‘Triple Owl’ also in the running for first return flight to the moon
Rice alumnus Shannon Walker ’87 has been assigned to the first operational crewed flight of the SpaceX Crew Dragon spacecraft to the International Space Station (ISS) and has a chance to become the first woman on the moon.
Walker’s selection to the first commercial crewed operational flight to the space station was announced by NASA this week. A launch date has not been set, but Walker’s crewmates for the six-month mission aboard the space station are NASA astronauts Michael Hopkins and Victor Glover Jr. and Japan Aerospace Exploration Agency (JAXA) astronaut Soichi Noguchi.

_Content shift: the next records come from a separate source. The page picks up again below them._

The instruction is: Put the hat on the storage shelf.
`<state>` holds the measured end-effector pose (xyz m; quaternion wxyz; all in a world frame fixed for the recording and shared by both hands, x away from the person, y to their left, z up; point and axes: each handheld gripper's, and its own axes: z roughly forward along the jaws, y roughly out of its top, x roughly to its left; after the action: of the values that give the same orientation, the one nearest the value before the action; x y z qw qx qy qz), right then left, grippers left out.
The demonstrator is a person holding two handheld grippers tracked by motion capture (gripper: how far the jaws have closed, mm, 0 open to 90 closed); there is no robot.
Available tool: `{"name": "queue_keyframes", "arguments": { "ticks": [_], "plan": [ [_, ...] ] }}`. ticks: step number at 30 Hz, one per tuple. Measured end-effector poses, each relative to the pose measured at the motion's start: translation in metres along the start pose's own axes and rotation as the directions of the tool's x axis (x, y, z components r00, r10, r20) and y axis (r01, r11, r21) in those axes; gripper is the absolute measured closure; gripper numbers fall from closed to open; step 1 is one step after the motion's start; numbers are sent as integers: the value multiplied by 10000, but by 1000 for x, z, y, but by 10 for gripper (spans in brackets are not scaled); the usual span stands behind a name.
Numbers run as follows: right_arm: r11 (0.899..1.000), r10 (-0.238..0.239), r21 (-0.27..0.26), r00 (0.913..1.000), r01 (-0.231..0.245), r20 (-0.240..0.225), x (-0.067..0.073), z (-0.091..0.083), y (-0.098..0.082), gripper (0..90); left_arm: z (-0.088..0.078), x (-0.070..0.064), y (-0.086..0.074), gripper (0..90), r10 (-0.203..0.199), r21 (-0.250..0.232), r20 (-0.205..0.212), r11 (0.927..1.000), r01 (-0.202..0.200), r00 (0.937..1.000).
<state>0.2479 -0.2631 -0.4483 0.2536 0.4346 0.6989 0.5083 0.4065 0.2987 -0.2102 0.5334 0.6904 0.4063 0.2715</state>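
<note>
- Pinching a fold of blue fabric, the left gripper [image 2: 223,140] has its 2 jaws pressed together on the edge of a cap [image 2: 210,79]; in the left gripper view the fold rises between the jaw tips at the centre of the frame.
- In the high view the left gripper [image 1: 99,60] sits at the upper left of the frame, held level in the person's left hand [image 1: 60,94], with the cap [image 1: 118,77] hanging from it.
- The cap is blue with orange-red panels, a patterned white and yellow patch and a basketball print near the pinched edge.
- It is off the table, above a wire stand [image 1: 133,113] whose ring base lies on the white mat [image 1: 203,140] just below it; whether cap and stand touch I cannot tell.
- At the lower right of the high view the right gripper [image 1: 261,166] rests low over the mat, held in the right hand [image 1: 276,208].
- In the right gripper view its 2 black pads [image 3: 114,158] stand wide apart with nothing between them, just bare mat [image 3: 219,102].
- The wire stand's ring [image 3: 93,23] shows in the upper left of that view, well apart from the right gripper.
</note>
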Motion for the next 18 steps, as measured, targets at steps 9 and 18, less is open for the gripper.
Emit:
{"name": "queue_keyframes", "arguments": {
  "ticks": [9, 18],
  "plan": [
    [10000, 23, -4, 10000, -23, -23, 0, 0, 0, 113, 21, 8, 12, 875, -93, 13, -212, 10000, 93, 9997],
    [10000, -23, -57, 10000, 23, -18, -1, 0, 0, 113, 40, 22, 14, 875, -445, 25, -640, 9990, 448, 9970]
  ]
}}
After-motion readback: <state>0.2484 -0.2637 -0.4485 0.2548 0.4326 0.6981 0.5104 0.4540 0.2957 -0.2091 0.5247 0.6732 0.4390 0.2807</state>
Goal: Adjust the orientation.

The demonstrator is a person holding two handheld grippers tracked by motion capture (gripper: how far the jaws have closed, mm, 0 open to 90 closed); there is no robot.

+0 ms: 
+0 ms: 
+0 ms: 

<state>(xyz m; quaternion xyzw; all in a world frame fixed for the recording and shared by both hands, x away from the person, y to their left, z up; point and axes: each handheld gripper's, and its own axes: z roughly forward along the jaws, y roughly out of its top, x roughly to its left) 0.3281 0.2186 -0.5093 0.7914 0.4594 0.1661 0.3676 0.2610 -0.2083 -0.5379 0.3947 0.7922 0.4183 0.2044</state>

Before the Crew Dragon spacecraft can carry operational crews to the space station, it must complete a final certification test flight with astronauts aboard. That flight, known as Demo-2, could launch as early as mid-May with astronauts Doug Hurley and Bob Behnken, who are expected to dock with the space station before returning to Earth in a splashdown at sea.
Walker and her crewmates flight will be the first in a series of regular, rotational trips to the space station as part of NASA’s Commercial Crew Program.
Walker, a Houston native who earned her bachelor’s, master’s and doctoral degrees from Rice, was selected as an astronaut in 2004 and spent 163 days as a flight engineer aboard the space station in 2010.
That experience puts Walker in the running for NASA’s first return flight to the moon as part of the Artemis program, according to comments by NASA Administrator Jim Bridenstine ’98 in an interview with CNN Business last year.
NASA intends to include a woman on the first return crew to the moon, and while Bridenstine declined to name names, he told CNN, “She is already in the astronaut corps. It will be somebody who has been proven, somebody who has flown, somebody who has been on the International Space Station already.”
At the time of the interview, Walker was one of 12 women in the astronaut corps and among the eight who had logged time on the space station.